WHAT IS BEING ASKED ::
Two lines mark the range in the entries below: the one holding "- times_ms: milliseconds" and the one holding "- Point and". Set down those two and all lines between them, exactly.

--- START ---

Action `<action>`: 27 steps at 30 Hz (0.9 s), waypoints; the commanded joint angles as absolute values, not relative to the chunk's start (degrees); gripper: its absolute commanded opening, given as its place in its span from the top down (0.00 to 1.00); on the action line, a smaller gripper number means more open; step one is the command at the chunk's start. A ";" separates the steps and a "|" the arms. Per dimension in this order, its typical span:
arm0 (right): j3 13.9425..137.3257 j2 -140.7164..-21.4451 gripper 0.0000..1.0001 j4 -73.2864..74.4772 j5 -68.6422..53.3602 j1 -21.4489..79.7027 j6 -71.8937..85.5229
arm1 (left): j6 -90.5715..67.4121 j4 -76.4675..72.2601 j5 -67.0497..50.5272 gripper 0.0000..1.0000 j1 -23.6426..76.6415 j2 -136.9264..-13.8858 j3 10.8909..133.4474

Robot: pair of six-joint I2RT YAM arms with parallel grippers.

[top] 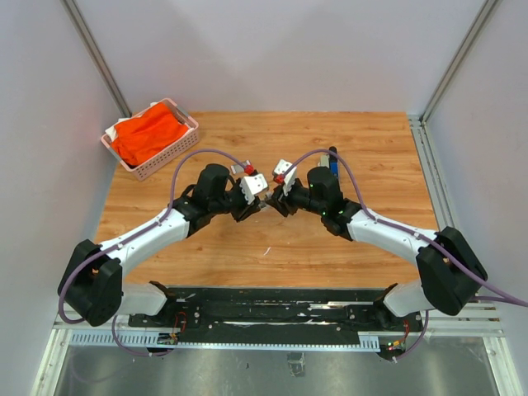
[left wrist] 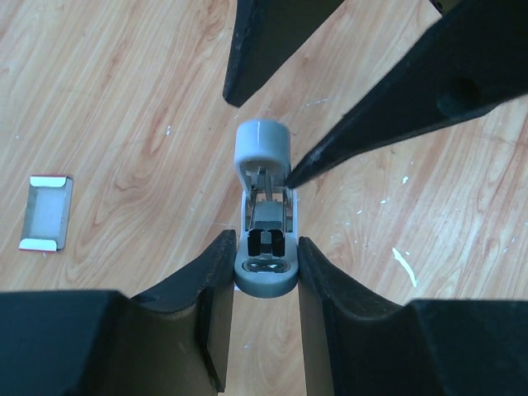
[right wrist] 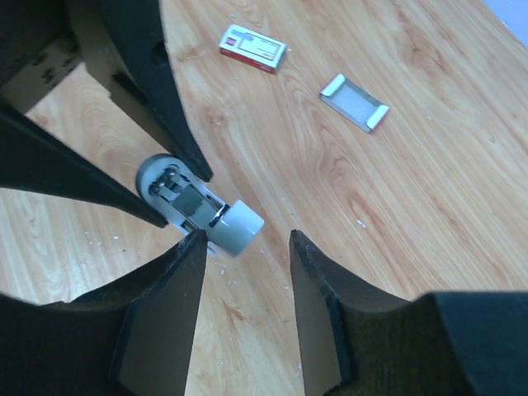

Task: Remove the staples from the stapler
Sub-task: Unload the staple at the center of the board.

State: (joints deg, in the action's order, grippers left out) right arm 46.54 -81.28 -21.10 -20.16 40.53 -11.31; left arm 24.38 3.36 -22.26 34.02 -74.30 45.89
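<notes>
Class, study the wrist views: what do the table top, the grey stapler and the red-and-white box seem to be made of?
The table top: wood or wood-look laminate, matt; grain lines show. The grey stapler: smooth moulded plastic shell, probably, with a shinier metal channel inside. The red-and-white box: likely printed card, with flat faces and sharp edges.

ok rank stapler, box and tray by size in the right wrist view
1. stapler, largest, though nearest the camera
2. box and tray look about alike, so not ranked
</notes>
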 commanded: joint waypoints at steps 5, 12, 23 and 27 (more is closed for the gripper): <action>47.77 -81.27 0.55 -22.51 -8.06 40.29 -9.68 | 23.87 0.50 -24.95 1.00 34.45 -73.39 45.38; 48.44 -82.53 0.55 -21.74 -7.65 40.32 -9.10 | 23.66 -0.04 -24.67 1.00 34.45 -72.62 44.97; 46.95 -82.69 0.55 -22.32 -9.20 37.77 -9.48 | 21.73 -2.51 -23.04 1.00 34.28 -71.18 43.87; 46.73 -82.78 0.54 -22.60 -12.30 37.62 -11.13 | 19.75 -3.23 -23.35 1.00 33.78 -71.98 43.94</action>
State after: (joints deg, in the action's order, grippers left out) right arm 46.70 -82.30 -21.10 -9.39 38.39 -9.50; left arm 22.09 0.03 -22.94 34.15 -72.53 44.25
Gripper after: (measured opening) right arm 0.456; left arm 0.357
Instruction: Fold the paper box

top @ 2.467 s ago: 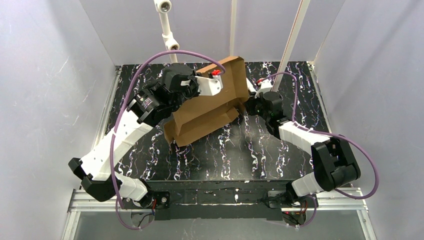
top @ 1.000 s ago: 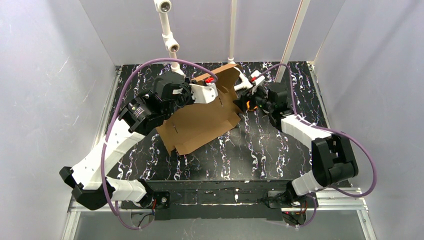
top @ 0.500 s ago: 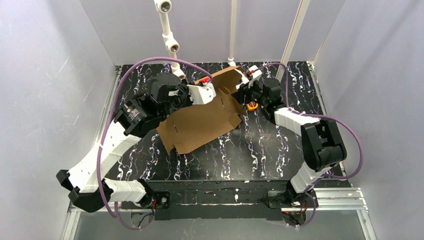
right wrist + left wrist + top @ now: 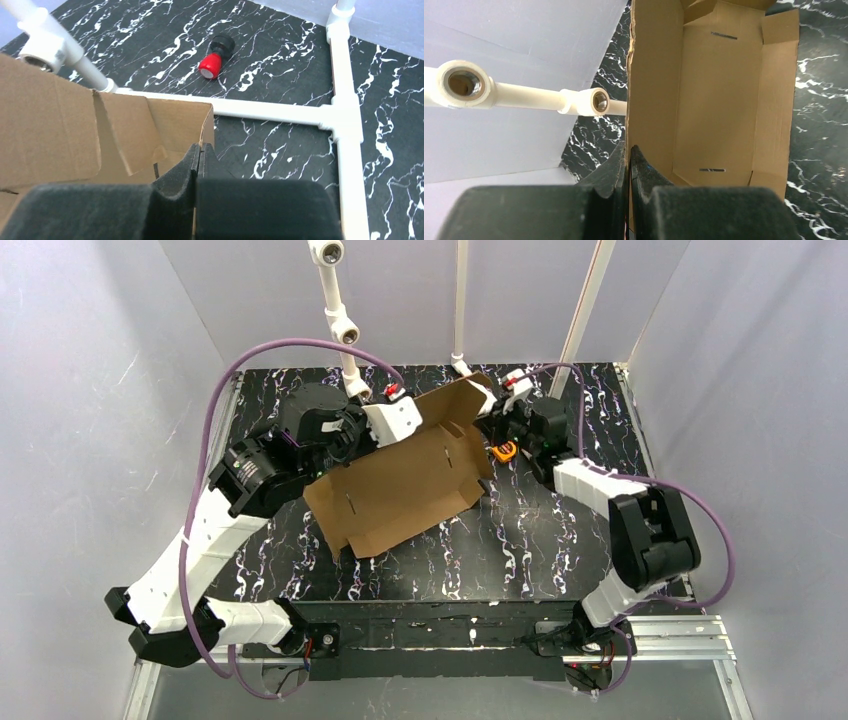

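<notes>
The paper box (image 4: 400, 485) is an open brown cardboard tray with slots in its floor, lying tilted across the middle of the marbled table. My left gripper (image 4: 416, 417) is at its far left wall; in the left wrist view the left gripper (image 4: 628, 150) is shut on the top edge of that wall of the paper box (image 4: 719, 100). My right gripper (image 4: 488, 414) is at the far right corner. In the right wrist view the right gripper (image 4: 200, 148) is shut on the edge of the end wall of the paper box (image 4: 50, 130), beside a loose corner flap.
A white pipe frame (image 4: 335, 310) rises at the back of the table, its tubes close behind the box (image 4: 340, 100). A small black piece with a red cap (image 4: 212, 60) lies on the table beyond the pipe. Pale walls enclose the table (image 4: 560, 540) on three sides.
My right gripper has closed on the box's far right wall edge. The left arm has drawn the box a little to the left, and it now lies lower and flatter.
</notes>
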Motion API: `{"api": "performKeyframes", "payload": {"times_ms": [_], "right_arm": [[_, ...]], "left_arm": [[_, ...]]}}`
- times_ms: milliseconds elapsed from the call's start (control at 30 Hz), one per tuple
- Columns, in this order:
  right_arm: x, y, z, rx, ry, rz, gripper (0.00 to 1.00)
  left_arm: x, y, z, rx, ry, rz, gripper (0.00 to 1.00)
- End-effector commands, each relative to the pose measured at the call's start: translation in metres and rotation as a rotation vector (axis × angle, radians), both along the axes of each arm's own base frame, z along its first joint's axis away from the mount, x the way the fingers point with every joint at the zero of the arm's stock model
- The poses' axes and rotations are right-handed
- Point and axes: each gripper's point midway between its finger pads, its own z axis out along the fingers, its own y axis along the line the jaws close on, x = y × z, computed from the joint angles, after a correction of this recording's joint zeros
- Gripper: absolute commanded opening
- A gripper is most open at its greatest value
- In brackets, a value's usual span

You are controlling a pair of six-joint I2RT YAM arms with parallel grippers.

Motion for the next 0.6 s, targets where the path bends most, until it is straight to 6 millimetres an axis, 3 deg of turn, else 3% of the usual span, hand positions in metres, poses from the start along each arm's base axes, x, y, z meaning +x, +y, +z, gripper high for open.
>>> {"api": "performKeyframes", "payload": {"times_ms": [0,200,567], "right_arm": [[-0.024,-0.005,0.045,0.091,-0.111,0.003,0.01],[-0.049,-0.007,0.043,0.123,-0.145,0.045,0.01],[-0.077,-0.011,0.019,0.073,-0.133,0.099,0.01]], "left_arm": [[-0.023,-0.003,0.020,-0.173,0.068,-0.007,0.00],[-0.044,-0.009,0.018,-0.302,0.202,0.007,0.00],[-0.080,-0.025,0.004,-0.524,0.448,0.025,0.00]]}}
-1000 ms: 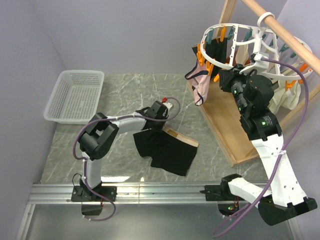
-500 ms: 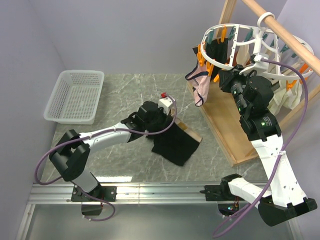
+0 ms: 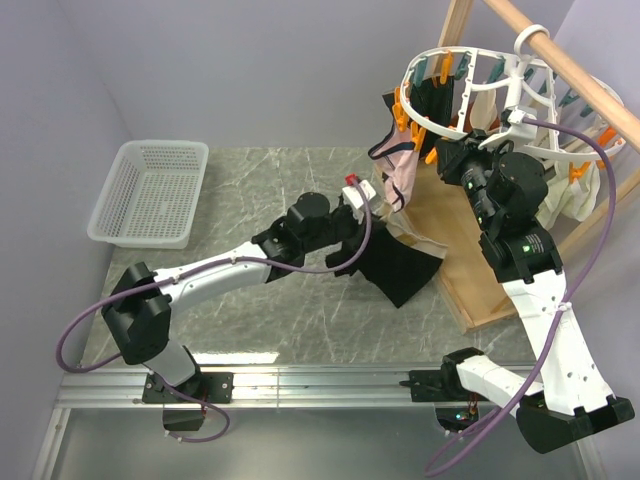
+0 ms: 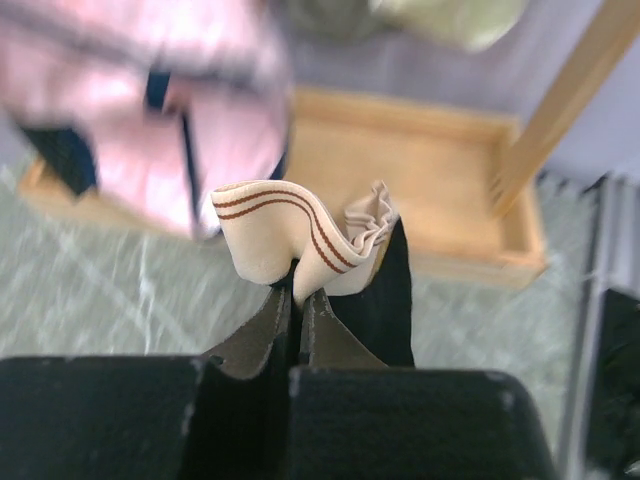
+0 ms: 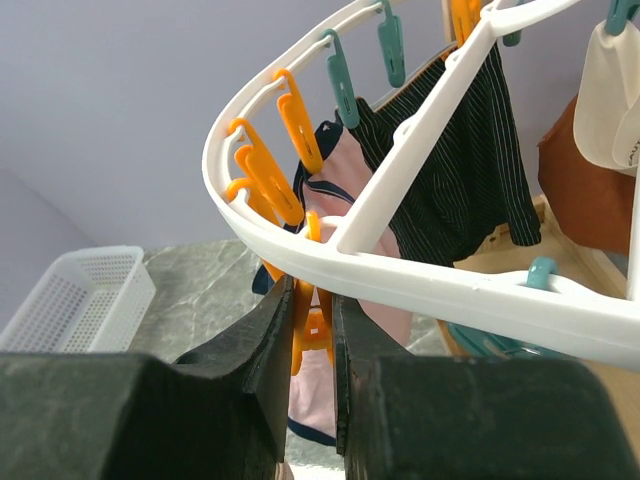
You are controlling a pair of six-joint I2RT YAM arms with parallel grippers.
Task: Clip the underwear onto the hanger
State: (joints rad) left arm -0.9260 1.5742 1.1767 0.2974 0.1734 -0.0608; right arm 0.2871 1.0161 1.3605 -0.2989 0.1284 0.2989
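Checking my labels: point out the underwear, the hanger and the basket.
underwear (image 4: pixel 255 245), left wrist view, tan waistband.
hanger (image 5: pixel 420 290), right wrist view, white rim.
basket (image 3: pixel 155 190), top view, mesh floor.

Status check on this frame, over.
Left gripper shut on black tan-banded boxer briefs, held below round white plastic hanger. Right gripper pinching orange clip there. Pink garment hangs alongside.

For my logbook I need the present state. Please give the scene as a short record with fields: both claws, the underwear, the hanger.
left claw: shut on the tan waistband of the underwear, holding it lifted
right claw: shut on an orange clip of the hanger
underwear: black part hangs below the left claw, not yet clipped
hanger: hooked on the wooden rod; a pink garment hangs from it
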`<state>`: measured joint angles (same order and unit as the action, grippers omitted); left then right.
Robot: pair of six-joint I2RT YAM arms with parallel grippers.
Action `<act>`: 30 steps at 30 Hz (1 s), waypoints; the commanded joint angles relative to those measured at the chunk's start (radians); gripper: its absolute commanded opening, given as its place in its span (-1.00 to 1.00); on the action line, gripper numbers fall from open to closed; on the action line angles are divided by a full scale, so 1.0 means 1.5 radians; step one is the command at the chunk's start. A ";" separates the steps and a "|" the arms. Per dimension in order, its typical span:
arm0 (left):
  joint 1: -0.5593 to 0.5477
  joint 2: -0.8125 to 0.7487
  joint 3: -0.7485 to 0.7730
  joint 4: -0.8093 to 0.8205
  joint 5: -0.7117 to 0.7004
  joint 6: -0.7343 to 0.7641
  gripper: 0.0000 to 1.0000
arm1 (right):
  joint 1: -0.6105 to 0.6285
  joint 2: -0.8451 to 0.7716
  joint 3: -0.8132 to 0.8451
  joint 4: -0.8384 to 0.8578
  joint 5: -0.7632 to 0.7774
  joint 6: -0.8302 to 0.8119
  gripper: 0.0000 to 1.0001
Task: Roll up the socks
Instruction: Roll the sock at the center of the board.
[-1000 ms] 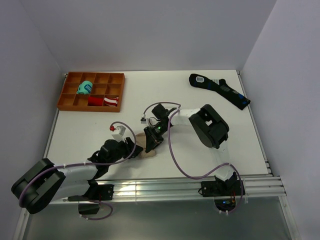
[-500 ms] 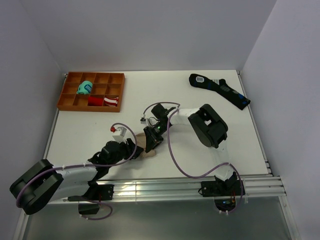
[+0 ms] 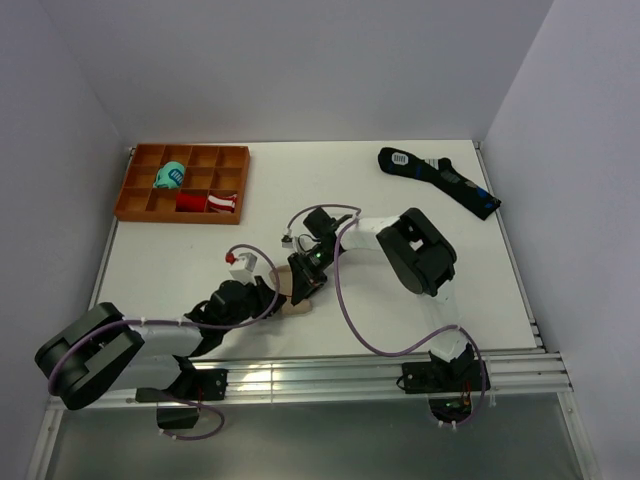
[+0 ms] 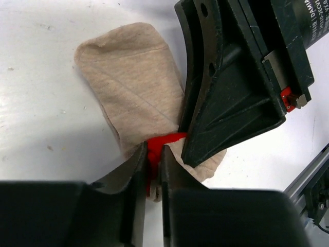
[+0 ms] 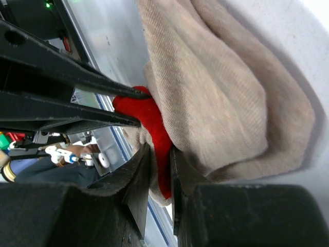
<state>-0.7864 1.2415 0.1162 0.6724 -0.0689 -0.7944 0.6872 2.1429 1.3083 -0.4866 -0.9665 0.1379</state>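
Note:
The beige socks [image 4: 134, 87] lie folded on the white table near its front edge, their red end [image 4: 163, 140] bunched at the near side. My left gripper [image 4: 151, 154] is shut on that red end, coming in from the left. From the other side my right gripper [image 5: 159, 154] is shut on the same red end [image 5: 149, 121], with the beige fabric [image 5: 216, 98] piled beside it. In the top view both grippers meet over the socks [image 3: 286, 291], which are mostly hidden under them.
An orange divided tray [image 3: 145, 202] at the back left holds a teal roll [image 3: 171, 177] and a red-and-white roll [image 3: 207, 202]. A long black sock [image 3: 438, 179] lies at the back right. The table's metal front rail [image 3: 330, 372] runs close behind the grippers.
My left gripper has closed its jaws onto the red end of the socks. The right gripper has kept its grip and place.

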 commanded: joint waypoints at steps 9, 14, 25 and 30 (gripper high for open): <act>-0.006 0.060 0.040 -0.052 0.015 -0.054 -0.99 | -0.001 -0.033 -0.090 0.077 0.165 -0.007 -0.51; -0.006 0.061 0.061 -0.121 0.014 -0.067 -0.99 | -0.018 -0.082 -0.125 0.135 0.210 0.029 -0.35; -0.007 0.068 0.084 -0.193 0.020 -0.086 -0.99 | -0.045 -0.183 -0.177 0.241 0.361 0.108 -0.34; -0.005 0.082 0.094 -0.212 0.027 -0.089 -0.99 | -0.046 -0.223 -0.192 0.284 0.383 0.125 -0.34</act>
<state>-0.7872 1.3312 0.2623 0.5003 -0.0547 -0.9390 0.6479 1.8545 1.0340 -0.1444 -0.5419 0.3199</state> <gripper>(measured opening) 0.044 0.329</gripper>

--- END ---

SOLUTION BELOW ::
- times_ms: milliseconds elapsed from the call's start (control at 30 Hz), one per tuple
- Columns, in this order:
  right_arm: x, y, z, rx, ry, rz, gripper (0.00 to 1.00)
  left_arm: x, y, z, rx, ry, rz, gripper (0.00 to 1.00)
- End-effector commands, each relative to the pose measured at the call's start: translation in metres and rotation as a rotation vector (axis × angle, radians), both along the axes of each arm's own base frame, z along its first joint's axis away from the mount, x the way the fingers point with every joint at the zero of the arm's stock model
- The poses' axes and rotations are right-handed
- Point and axes: each gripper's point midway between its finger pads, its own z axis out along the fingers, its own y axis along the line the jaws close on, x = y × z, computed from the joint angles, after a correction of this recording's joint zeros

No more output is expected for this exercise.